The Boston Globe, “Biden buzz has a beehive in Boston,” September 4, 2015

By Jim O’Sullivan

Massachusetts is still solidly Clinton Country, having handed Hillary Rodham Clinton a 15-point primary win in 2008 despite entreaties of its three top Democratic political figures to back Barack Obama. Most of the state’s political establishment has declared its fealty this time around, too.

But the state is also becoming something of an apiary for that particular brand of political honey known as Joseph Robinette Biden. Representative Seth Moulton has already signaled he might break Biden’s way if he runs. Senator Elizabeth Warren, the shining light of the progressive left, met privately with him last month, to the displeasure of the Clintonites.

And the vice president has longstanding relationships in the state that could reap political benefits if he runs.

“Boston’s been good to him,” said Rick Vitali, a Lynn attorney who campaigned with Biden during his first presidential bid, in the 1988 campaign. “Boston’s raised him money, given him bodies.”

Should Biden decide to get in — far from a foregone conclusion — the Draft Biden super PAC that has been effectively stalking him wants him to do so by the first Democratic presidential debate, in Nevada on Oct. 13.

“I would hope, if he would announce, he would announce in time to be on that debate stage in October,” said Josh Alcorn, the former top adviser to the late Beau Biden. Alcorn’s decision to join Draft Biden last month was treated as a quickening of the organization’s pulse. The group also signed up an Allston-based firm to handle digital operations.

Alcorn and Brad Bauman met Tuesday for lunch with a small group of potential fund-raisers in the Boston offices of the Rasky Baerlein public affairs firm. Its chairman, Larry Rasky, remains close to Joe Biden and hosted the event.

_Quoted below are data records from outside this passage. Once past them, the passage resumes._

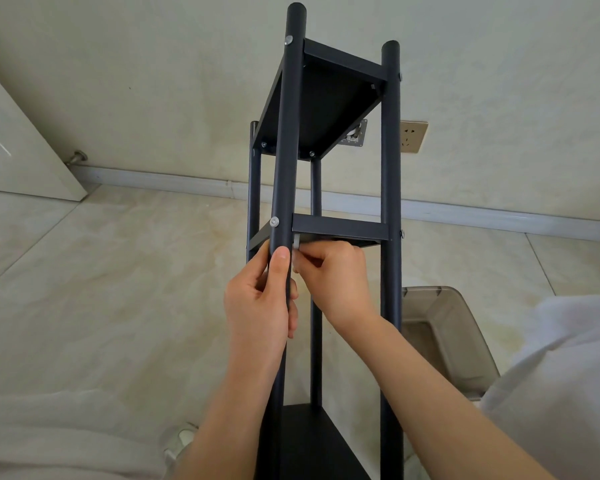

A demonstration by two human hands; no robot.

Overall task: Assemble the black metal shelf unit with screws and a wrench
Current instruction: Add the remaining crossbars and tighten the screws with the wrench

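At centre frame the black metal shelf unit (326, 109) stands upright on the floor (101, 271), silver screws in its round posts, left hand (260, 299) curled around the front post, right hand (333, 275) at 3 o'clock pinching a small white piece (296, 244) under the middle shelf

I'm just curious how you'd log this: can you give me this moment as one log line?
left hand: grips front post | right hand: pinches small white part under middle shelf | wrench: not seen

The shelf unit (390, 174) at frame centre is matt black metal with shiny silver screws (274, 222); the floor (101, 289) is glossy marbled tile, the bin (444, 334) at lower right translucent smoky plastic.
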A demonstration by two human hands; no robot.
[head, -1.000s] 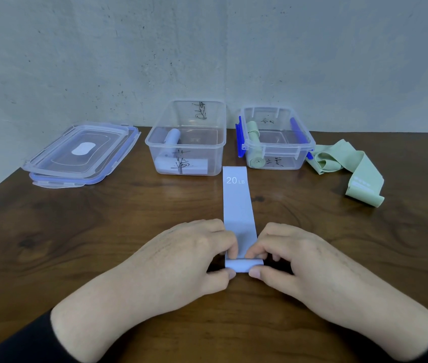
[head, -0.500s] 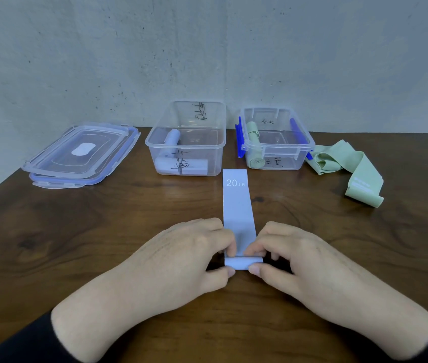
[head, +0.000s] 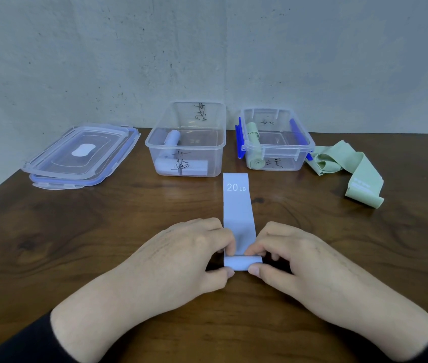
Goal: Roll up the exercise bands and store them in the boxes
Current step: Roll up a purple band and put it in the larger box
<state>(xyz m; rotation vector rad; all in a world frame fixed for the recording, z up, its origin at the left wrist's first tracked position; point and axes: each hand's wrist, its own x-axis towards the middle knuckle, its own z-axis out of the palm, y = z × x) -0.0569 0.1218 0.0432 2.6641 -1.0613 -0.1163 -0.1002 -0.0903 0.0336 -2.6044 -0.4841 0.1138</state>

The group is battling the longstanding perception that fund-raising constitutes one of Biden’s chief weaknesses, a shortcoming that would be compounded by the deep cash hole Biden would find himself in against Clinton.

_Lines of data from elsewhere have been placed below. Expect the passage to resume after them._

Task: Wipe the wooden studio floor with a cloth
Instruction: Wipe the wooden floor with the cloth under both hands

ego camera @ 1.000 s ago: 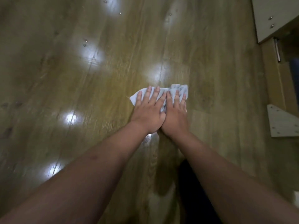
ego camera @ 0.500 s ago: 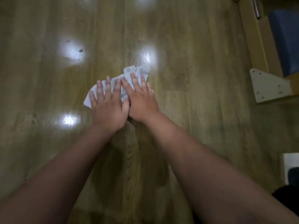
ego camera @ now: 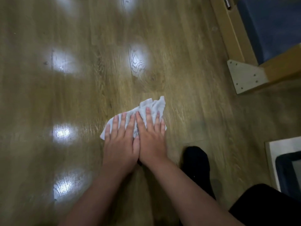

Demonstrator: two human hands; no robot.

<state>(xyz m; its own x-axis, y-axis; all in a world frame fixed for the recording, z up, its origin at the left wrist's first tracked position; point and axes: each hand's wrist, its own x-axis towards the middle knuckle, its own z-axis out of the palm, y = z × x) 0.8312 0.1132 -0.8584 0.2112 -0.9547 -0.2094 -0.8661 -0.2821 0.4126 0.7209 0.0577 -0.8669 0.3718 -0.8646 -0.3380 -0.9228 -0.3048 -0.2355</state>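
Note:
A crumpled light grey cloth (ego camera: 154, 105) lies flat on the glossy wooden floor (ego camera: 81, 98) near the middle of the view. My left hand (ego camera: 121, 141) presses on the cloth's left part with straight, spread fingers. My right hand (ego camera: 151, 137) lies beside it, thumbs touching, and presses the cloth's right part with straight fingers. Most of the cloth is hidden under both palms; only its far edge and left corner show.
A wooden frame with a pale corner bracket (ego camera: 246, 77) and a dark blue pad (ego camera: 270, 28) stands at the upper right. My foot in a black sock (ego camera: 197, 165) rests right of my hands. A white-edged dark object (ego camera: 286, 167) sits at the right edge.
Both hands slid the cloth first left, then back to the right and closer to me. The view tilted down, bringing my socked foot and leg into sight.

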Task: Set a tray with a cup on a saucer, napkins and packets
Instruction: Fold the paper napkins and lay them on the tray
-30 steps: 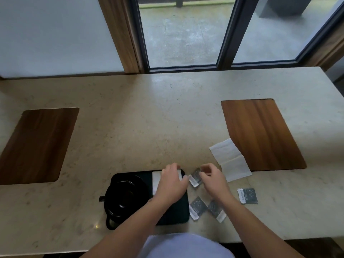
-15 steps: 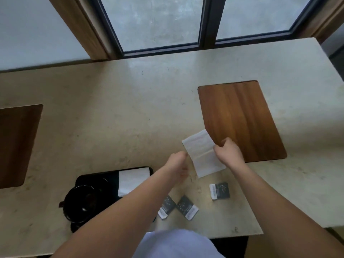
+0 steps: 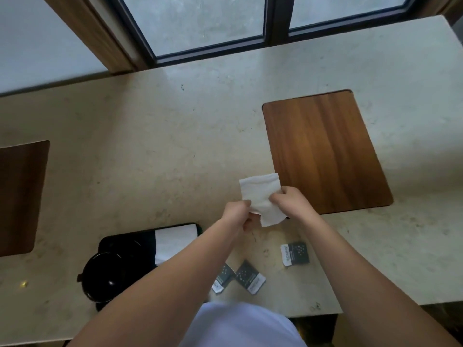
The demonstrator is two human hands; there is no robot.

“It’s a lot different now than it was eight years ago — or even before that. His network is much bigger now,” Alcorn said. “He’s been in a lot of people’s homes.”

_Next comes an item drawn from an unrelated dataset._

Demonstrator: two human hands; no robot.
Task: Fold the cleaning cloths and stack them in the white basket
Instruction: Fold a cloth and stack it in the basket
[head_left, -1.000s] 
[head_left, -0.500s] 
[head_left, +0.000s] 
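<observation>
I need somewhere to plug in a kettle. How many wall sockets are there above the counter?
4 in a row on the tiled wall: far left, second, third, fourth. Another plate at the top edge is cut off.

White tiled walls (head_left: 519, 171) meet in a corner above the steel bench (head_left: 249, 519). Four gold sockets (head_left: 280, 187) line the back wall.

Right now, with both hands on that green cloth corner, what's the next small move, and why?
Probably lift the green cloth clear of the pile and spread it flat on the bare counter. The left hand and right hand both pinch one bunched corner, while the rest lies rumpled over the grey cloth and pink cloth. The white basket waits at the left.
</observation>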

The super PAC, which by law cannot coordinate directly with Biden, has sketched a rosy picture of the late summer and early fall, a three-month stretch that organizers think will have portrayed Biden in the best possible light. At the same time, Clinton has been unable, thus far, to stanch the political bloodflow connected to her handling of e-mails while she was at the State Department.

Here’s the scenario: The current Biden boomlet launched at the beginning of August, with a New York Times column reporting that one of Beau Biden’s dying wishes had been for his father to run. Since then, the buzz has focused on whether Biden will, with the expectedly positive comments for one of the best-liked figures in politics.

“There is no question in anyone’s mind that the vice president won August,” said Bauman, who along with Alcorn folded some media barnstorming into their political and fund-raising calendar with stops at the Globe, Herald, and New Hampshire outlets.

This week, the Obama administration secured enough votes in the Senate to shield the nuclear accord negotiated between Iran and world powers from heavy opposition, a pact that will serve as a keystone of Obama’s foreign policy legacy. Biden has already received ample credit from proponents of the deal, and he will surely receive more as it moves ahead.

On Sept. 22, Pope Francis lands in Washington, where, one would imagine, the nation’s leading Catholic politician will manage to snag a photo op or two, including one nicely over the pontiff’s shoulder when he addresses Congress.

Then, a two-day papal visit to Philadelphia. Biden, conveniently, is from Pennsylvania and was sometimes referred to as the state’s “third senator” during his time representing Delaware in the Senate.

If he gets in the race, and does so before the Oct. 13 debate, he’ll be poised to receive the customary “announcement bounce.” Past debate performances have accrued to his credit, meaning that postgame coverage of the event could be another asset.

And there you have it: “90 days of him having made the case,” as Bauman described it.

Of course, this surmise depends heavily on luck; Philadelphians once pelted Santa Claus with snowballs at a football game, and the reception for Francis is not assured. It also seemingly intentionally ignores the possibility for any rebound by Clinton and her major structural headstarts in the key early states of Iowa, New Hampshire, South Carolina, and Nevada. And it perhaps intentionally holds at arm’s length the history that Biden’s two previous White House bids did not go particularly well.

Biden supporters, though, believe that developments in the Republican primary may have opened a door for Biden’s unvarnished style.

“Throw out the teleprompters” has been the message behind GOP voters’ embrace of front-runner Donald Trump, said Jonathan Karush, whose Liberty Concepts is handling the Draft Biden digital work. “And if Trump is going to reframe the way this is done, who better than Joe Biden to embody that off-the-cuff style while also holding to the values that we hold dear?”